Большая этика (Аристотель) - страница 5

Есть и другие подразделения блага. Скажем, из благ одни всегда и всячески заслуживают избрания, другие — не всегда: например, справедливость и прочие добродетели всегда и всячески достойны избрания, а сила, богатство, власть — не всегда и не всячески. И еще другой [способ деления]: благо может быть целью и может не быть целью; скажем, здоровье — цель, но то, что делается ради здоровья, — не цель. Из них всегда высшее благо — цель; так, здоровье выше, чем исцеляющие средства, и вообще всегда выше то, ради чего существует остальное. В свою очередь, среди целей совершенная лучше, чем несовершенная. Совершенное есть то, при наличии чего мы уже ни в чем не нуждаемся, несовершенное — то, при наличии чего продолжаем нуждаться. Например, имея справедливый нрав, мы еще во многом нуждаемся, а имея счастье, уже ни в чем не нуждаемся. И совершенная цель есть то наше высшее благо, которого мы ищем. Таким образом, совершенная цель есть благо и цель всех других благ.

Как после этого надлежит исследовать высшее благо? Причисляя его к другим благам? Но это нелепо. Высшее благо есть совершенная цель, совершенная же цель сама по себе есть, по-видимому, не что иное, как счастье. Но счастье слагается из многих видов блага. Если, рассматривая высшее благо, ты и его причислишь [к видам блага], оно окажется выше самого себя, раз оно — высшее. Возьми средства, доставляющие здоровье, и рядом с ними само здоровье и рассмотри, что здесь высшее: высшее — здоровье, и, если оно высшее из всего, оно выше и самого себя! Получается нелепость. Высшее благо нельзя, конечно, рассматривать таким образом.

Тогда каким же? Может быть, как существующее отделенно? Или это, скорее, тоже нелепость?
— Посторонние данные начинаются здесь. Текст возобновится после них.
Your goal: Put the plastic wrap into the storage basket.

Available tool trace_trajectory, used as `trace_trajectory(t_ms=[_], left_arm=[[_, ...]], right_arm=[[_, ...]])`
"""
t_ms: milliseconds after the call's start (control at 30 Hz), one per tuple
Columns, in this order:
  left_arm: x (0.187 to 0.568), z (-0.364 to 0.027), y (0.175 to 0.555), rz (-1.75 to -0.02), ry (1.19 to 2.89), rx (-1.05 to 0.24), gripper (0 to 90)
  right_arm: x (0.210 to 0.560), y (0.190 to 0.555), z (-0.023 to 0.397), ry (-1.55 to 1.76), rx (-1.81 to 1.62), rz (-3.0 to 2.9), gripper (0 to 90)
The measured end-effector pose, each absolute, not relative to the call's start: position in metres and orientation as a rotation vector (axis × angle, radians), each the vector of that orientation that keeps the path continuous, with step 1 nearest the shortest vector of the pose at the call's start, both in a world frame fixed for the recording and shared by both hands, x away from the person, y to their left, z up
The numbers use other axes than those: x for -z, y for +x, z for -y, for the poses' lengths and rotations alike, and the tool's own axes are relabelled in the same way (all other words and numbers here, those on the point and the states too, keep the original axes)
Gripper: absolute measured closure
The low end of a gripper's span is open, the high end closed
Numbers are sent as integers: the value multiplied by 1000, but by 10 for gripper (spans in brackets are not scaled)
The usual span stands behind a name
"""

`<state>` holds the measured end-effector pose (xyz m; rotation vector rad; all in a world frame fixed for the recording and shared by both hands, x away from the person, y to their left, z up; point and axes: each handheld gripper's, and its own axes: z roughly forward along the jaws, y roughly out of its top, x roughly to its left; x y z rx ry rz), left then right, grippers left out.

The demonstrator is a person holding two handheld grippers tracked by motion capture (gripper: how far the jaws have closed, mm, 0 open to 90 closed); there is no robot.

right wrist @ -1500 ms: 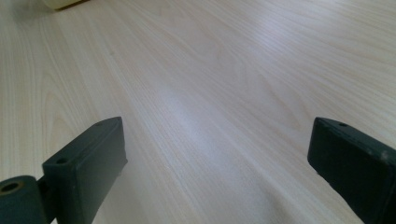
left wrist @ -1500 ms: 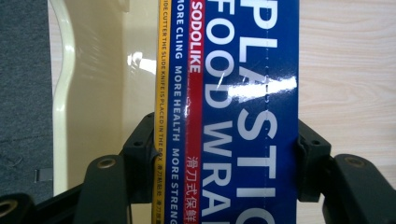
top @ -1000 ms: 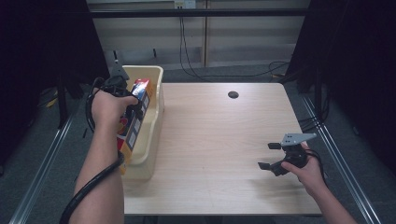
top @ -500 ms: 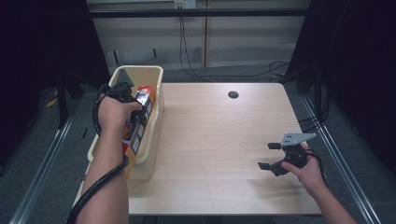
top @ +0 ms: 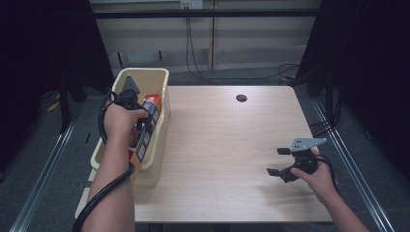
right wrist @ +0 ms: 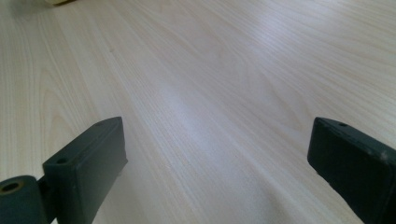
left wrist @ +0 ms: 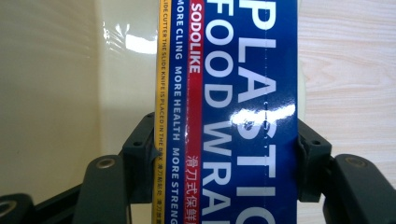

Ведь счастье состоит из каких-то благ, и нелепо рассматривать то, что состоит из отдельных благ, как лучшее, чем они! счастье не есть нечто существующее отделенно от них, но совпадает с ними.

Может быть, правильнее было бы прибегнуть к какому-то сравнению при исследовании высшего блага? Например, сравнивая счастье, состоящее из отдельных благ, с тем благом, которое не входит в состав счастья, мы сумеем правильно исследовать высшее благо? Но высшее благо, которое мы сейчас ищем, не есть нечто однородно простое. Можно было бы, пожалуй, сказать, что разумность (phronesis) —высшее благо из всех, если сопоставлять с ним каждое по отдельности. Но едва ли так удастся разыскать высшее благо. Мы ведь тут ищем совершенного блага, а разумность одна сама по себе еще несовершенна; значит, она не то и не в том смысле высшее благо, какое мы исследуем.